O defensor da cloroquina começou imediatamente a reforçar a “propaganda” do medicamento, que até o momento não tem pesquisa científica que aponte que a droga faça alguma diferença no tratamento da doença. O FDA – Food and Drug Administration, nos Estados Unidos, já revogou a autorização para o uso emergencial da cloroquina e da hidroxicloroquina por lá.  A OMS suspendeu definitivamente os testes com a substância também, após várias polêmicas. 

Estima-se que o Brasil tenha um estoque de 1,8 milhão de comprimidos de cloroquina, produzidos emergencialmente pelo Exército Brasileiro a pedido do presidente. Essa produção levou a um gasto alto na compra da matéria-prima emergencial na Índia, que está em apuração pelo TCU – Tribunal de Contas da União (como está em apuração os gastos emergenciais com os respiradores em vários estados, com processos instaurados em alguns deles). 

A insistência no uso da cloroquina ou da hidroxicloroquina continua gerando divergências pelo Brasil inteiro, com localidades que entregam este medicamento junto com outros, compondo diferentes versões de “kit Covid-19”, com azitromicina (um antibiótico), ivermectina (parasitário), zinco e outros remédios – todos sem comprovação científica. Essas iniciativas por parte de prefeituras levaram a ANVISA a lançar um alerta sobre o uso da ivermectina e a afirmação de que não recomenda seu uso contra a Covid-19.   

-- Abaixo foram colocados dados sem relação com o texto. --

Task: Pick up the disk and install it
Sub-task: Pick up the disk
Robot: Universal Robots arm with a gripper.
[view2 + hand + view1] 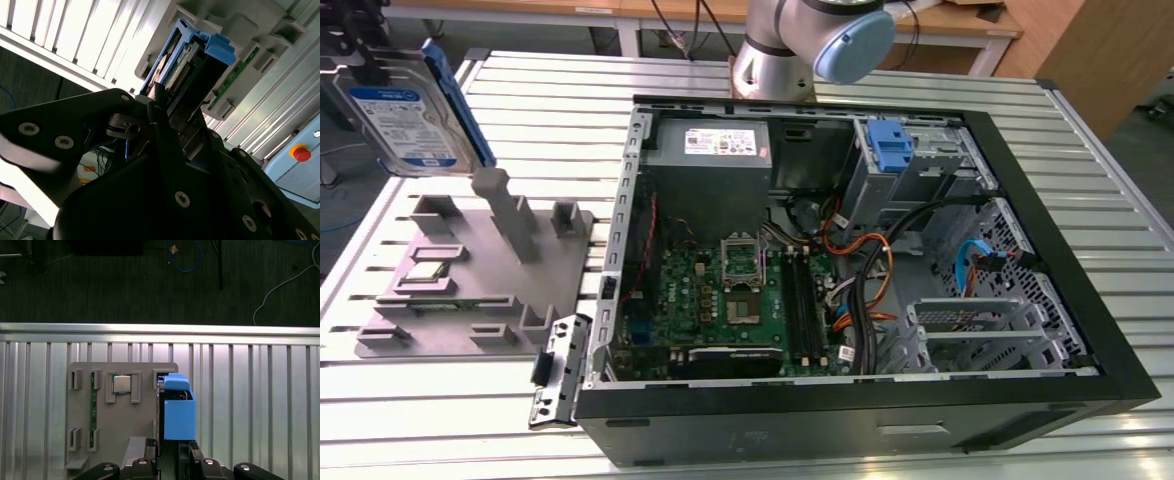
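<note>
fingers clasp the disk; its label shows in the exterior view.

Beneath my gripper: the grey fixture lies under the disk I hold clamped; its upright posts rise toward the disk.
Fixture to case: a narrow strip of worktop, partly taken by a black latch strip at the case corner.
Case: open upward, ringed by its black rim.
Drive bay: far corner, the exterior view's right; a blue bracket fills one slot.
Cables: orange and black loops just before the bay.
Power supply: flanks the bay.
Arm base: stands behind the case's far wall.
</note>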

Lembremos que o uso da ivermectina contra a Covid-19 está baseado no resultado de testes em in vitro em laboratório  na Austrália, sem qualquer resultado de avaliação deste remédio em humanos até agora. Mas, uma importante questão é que vários outros medicamentos também se mostraram eficazes in vitro, como os corticoides, antivirais (Lopinavir + ritonavir em conjunto com Interferon beta-1b + ribavirin), o Remdesvir, a Heparina, a Dexametasona, entre outros. Por que um medicamento ganha os holofotes em detrimento de outros? Será o efeito áudio de whatsapp? 

Sinceramente, basta pesquisar e confirmar que muitos remédios se mostraram efetivos contra o vírus in vitro. Mas, os brasileiros  se “apegaram” aos mais baratos e acessíveis e transformaram em kits – cloroquina, hidroxicloroquina, ivermectina. etc. 

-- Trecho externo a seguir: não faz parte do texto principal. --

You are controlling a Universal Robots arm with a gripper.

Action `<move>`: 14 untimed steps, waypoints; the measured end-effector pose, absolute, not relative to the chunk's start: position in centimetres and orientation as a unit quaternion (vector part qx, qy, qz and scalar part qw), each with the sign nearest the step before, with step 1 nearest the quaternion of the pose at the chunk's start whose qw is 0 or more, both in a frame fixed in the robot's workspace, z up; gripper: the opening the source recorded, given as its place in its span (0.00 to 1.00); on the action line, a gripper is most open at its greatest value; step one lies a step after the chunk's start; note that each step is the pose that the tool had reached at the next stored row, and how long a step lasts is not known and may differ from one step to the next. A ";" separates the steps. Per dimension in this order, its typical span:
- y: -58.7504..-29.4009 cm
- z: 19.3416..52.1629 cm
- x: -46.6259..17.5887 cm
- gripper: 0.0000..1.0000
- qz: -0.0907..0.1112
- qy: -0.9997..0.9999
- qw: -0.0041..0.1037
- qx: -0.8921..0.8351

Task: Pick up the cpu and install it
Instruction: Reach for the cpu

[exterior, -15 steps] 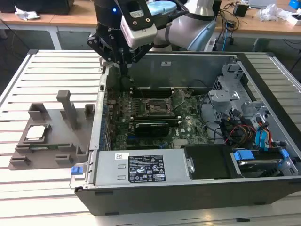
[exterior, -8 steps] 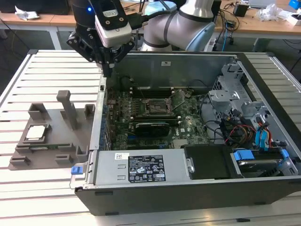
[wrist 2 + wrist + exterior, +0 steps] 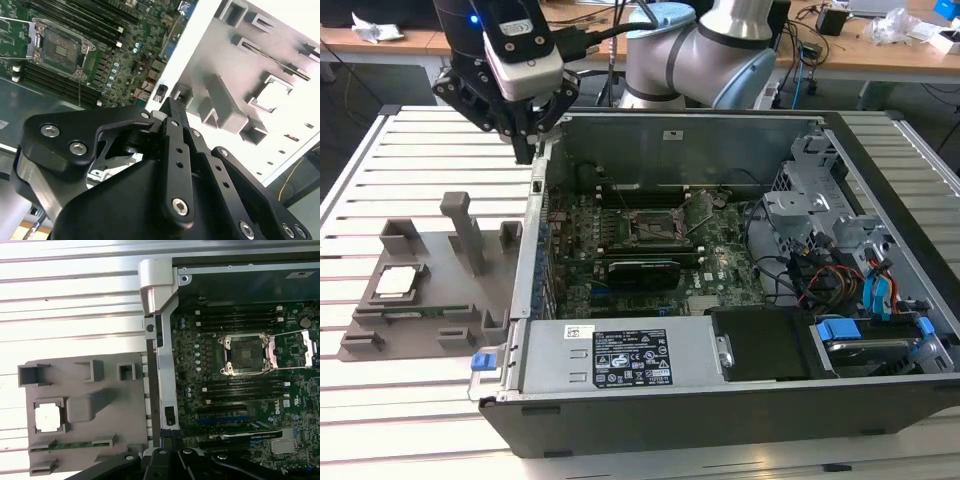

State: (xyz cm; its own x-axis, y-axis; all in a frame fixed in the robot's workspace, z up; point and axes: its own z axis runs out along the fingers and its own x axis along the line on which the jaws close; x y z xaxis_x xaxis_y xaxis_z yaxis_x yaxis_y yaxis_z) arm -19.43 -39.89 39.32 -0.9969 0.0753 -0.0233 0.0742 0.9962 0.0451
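in the second wrist view, much of the motherboard is being hidden behind the gripper, which is being shown clenched on nothing. the cpu is being cradled in a grey holder pocket outside the computer case, well apart from the gripper.

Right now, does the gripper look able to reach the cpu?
Probably yes: the cpu lies uncovered in its grey holder beside the case, nothing over it; the gripper hovers above the case's wall nearby.

Bright, even light — the slatted table glares white, shadows soft.
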 end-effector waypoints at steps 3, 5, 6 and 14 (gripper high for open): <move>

Então, eu me pergunto: cadê gente e médicos pleiteando o Remdesevir, medicamento que nem está disponível no Brasil, mas cujos testes clínicos apontam efetivos resultados na redução da taxa de mortalidade pela Covid-19  ou outros antivirais? Os  médicos brasileiros que receitam a ivermectina (que não tem comprovação científica) parecem ignorar e nem fazem pressão para que o Brasil entre na lista dos países que passarão a contar com o Remdesevir (que os Estados Unidos arrebanhou a produção).

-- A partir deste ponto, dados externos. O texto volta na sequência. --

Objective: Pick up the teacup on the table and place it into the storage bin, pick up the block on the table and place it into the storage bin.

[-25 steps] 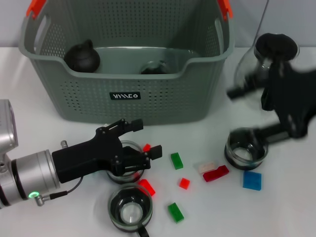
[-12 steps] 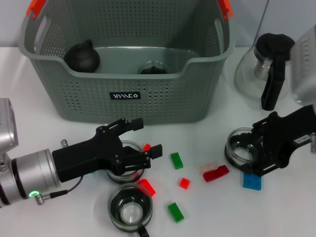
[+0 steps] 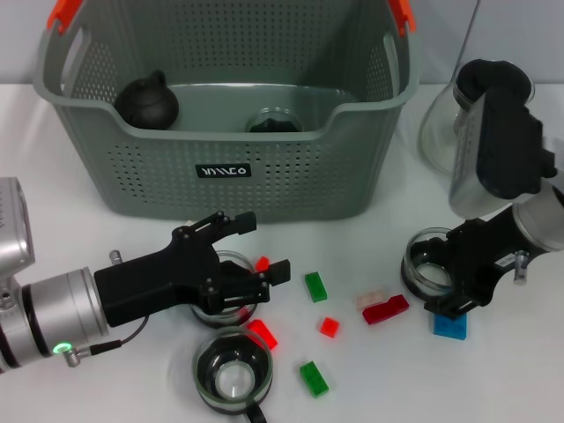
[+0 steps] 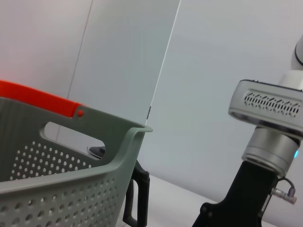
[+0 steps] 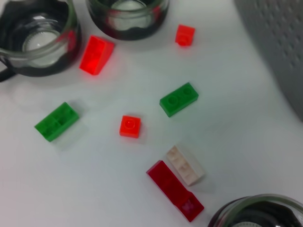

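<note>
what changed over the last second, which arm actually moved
Only the right arm moved: from up by the glass carafe its right gripper came down to the right-hand teacup beside the blue block. No grasp is visible. The left gripper stayed over its teacup; the storage bin and other blocks did not shift.

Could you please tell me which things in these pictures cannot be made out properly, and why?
- Left pincer, head view: the arm's own black body hides whether it grips the teacup beneath.
- Right pincer, head view: fingertips merge with the right-hand teacup; grip unclear.
- Blue block: partly under that pincer.
- Bin contents: front wall hides the lower parts.
- Carafe: right arm covers it.
</note>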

Estranho ainda que o Ministério da Ciência, Tecnologia e Inovações (MCTI) faz testes clínicos sérios com a nitazoxanida e o presidente da República nem menciona este esforço científico, no qual o Brasil está investindo milhões de reais e que conta com a participação de vários hospitais e de 500 voluntários (cujo recrutamento não tem sido fácil). Por que ele não muda de discurso e larga essa fixação pela cloroquina? O que mais ele está tomando, já que o tratamento inclui sempre mais alguns remédios? E, por que, apesar de toda a sua “confiança” neste remédio, ele está sendo monitorado por meio de 2 eletrocardiogramas diários, para acompanhar o efeito da substância no coração? Quantas pessoas estão sendo submetidas à cloroquina sem ter qualquer tipo de monitoramento?

O mundo não estava preparado para uma pandemia. O Brasil menos que os outros, mesmo tendo tempo para se preparar para a “importação” do Sars-Cov-2. Quais lições vamos tirar de tudo isso? Só o tempo dirá…Nessa balbúrdia de medicamentos sem comprovação científica, penso que se o apresentador Chacrinha estivesse vivo, ele poderia sair por aí gritando: “Quem quer um kit Covid-19? Quem vai querer?”!